I have no idea what we have in our database, to be honest… and for the past six weeks, I have seen a lot of databases, and most of the time, I don’t know how to interpret, I don’t know what is measured… and it is scary. So, so far, we try to do some maths, to test dynamics by tuning parameters “the best we can” (and not estimate them). But if anyone has good references on testing, in the context of Covid-19 (for instance on specificity, sensitivity of all those tests) I would love to hear about it !

# “Family History” and Life Insurance

Today and tomorrow, I will attend the Online International Conference in Actuarial science, data science and finance, organised by colleagues in Lyon. But I won’t be in Lyon, I will be at home, in Montréal…

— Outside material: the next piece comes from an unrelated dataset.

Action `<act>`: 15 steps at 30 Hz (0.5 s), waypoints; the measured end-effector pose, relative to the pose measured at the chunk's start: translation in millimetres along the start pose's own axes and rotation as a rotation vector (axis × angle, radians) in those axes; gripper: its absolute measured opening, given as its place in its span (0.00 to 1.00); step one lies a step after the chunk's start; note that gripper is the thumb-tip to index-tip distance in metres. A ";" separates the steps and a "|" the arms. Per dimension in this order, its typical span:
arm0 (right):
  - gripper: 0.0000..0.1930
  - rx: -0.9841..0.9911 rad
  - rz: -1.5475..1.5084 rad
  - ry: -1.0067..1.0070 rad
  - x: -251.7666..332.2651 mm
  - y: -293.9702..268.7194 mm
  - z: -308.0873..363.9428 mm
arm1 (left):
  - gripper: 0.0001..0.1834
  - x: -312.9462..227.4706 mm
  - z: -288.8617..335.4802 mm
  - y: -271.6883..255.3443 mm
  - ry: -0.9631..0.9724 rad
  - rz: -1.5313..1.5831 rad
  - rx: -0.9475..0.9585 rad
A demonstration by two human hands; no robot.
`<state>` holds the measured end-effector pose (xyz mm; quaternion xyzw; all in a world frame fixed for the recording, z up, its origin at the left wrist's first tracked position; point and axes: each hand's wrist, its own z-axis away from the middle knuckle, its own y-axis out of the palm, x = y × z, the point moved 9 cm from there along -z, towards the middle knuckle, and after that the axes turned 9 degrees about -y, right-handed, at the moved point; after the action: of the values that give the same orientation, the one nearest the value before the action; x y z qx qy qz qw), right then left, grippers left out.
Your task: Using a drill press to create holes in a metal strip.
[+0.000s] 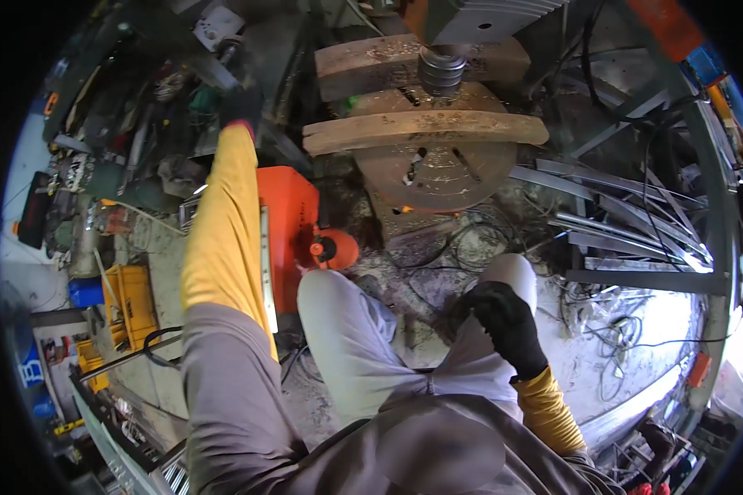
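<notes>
My left arm, in a yellow sleeve, stretches away to the far left. My left hand [241, 103], in a black glove, is beside a dark metal frame; its fingers blend into the dark background. Over my right thigh is my right hand [504, 318], also black-gloved, with its fingers curled; what they hold, if anything, is hidden. Ahead stands a drill press with a ribbed metal chuck [442, 73] above a round slotted table [450, 177]. One wooden board [425, 130] lies across that table, and a second thick board [363, 68] is behind it.
An orange-red machine housing [289, 235] stands left of my knees. Metal bars [627, 210] are piled at the right, with cables [619, 338] on the floor nearby. Yellow crates [130, 305] and cluttered tools lie left. A metal post [710, 206] rises at the right.
</notes>
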<state>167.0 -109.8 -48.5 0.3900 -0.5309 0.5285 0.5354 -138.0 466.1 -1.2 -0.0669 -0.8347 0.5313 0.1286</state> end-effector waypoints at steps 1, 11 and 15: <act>0.17 0.024 -0.062 -0.015 -5.9 3.2 -2.7 | 0.12 24.9 28.8 3.8 -0.094 0.115 0.061; 0.29 0.058 -0.401 -0.213 -31.5 62.1 -77.3 | 0.20 -38.8 94.8 -143.0 -0.385 1.893 0.596; 0.31 0.105 0.016 -0.343 9.1 69.2 -94.6 | 0.22 -69.6 116.5 -280.7 -0.017 1.839 0.666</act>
<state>112.9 -6.4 -62.0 0.4976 -0.5893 0.4856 0.4114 -97.6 227.8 195.7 -0.6481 -0.2649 0.6334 -0.3295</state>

I will give a talk on wednesday afternoon, on a joint paper with Ewen Gallic and Olivier Cabrignac. Slides are available here, and if I can get a copy of the video, I will share it…

# Telematics: a revolution ?

Tomorrow morning, Laurence Barry will present some joint work at the Online International Conference in Actuarial science, data science and finance, organised by colleagues in Lyon. The paper, “Personalization as a Promise: Can Big Data Change the Practice of Insurance?” is online, as a Working Paper of the PARI chair,

The purpose of this paper is to measure the impact of technologies from the Big Bang. data on thehe pricing ofhe products car insurance. The first part describes how the aggregated view buildsuit by statistics enables highlighting invisible regularities at the individual level. Despite a very granular segmentations in automobile insurance, the approach remained classificatory, hypothesizing the risk identity of individuals from the same class. The second part highlights the reversal of big data-induced perspective in the’analysis ofgiven ; awith theur volume and the new algorithms, the aggregate viewpoint is questioned.. The hypothesis of class homogeneity is becoming increasingly difficult to test. maintain, especially since predictive analysis boasts the ability to predict the rs results at the individual level. The third part is studying the’influence of telematics boxes able to import the new pinsurance aradigm automobile. However, a reading of the most recent research articles on a pricing automobile including this new monter that the epistemological leap, at least for now, has not taken place.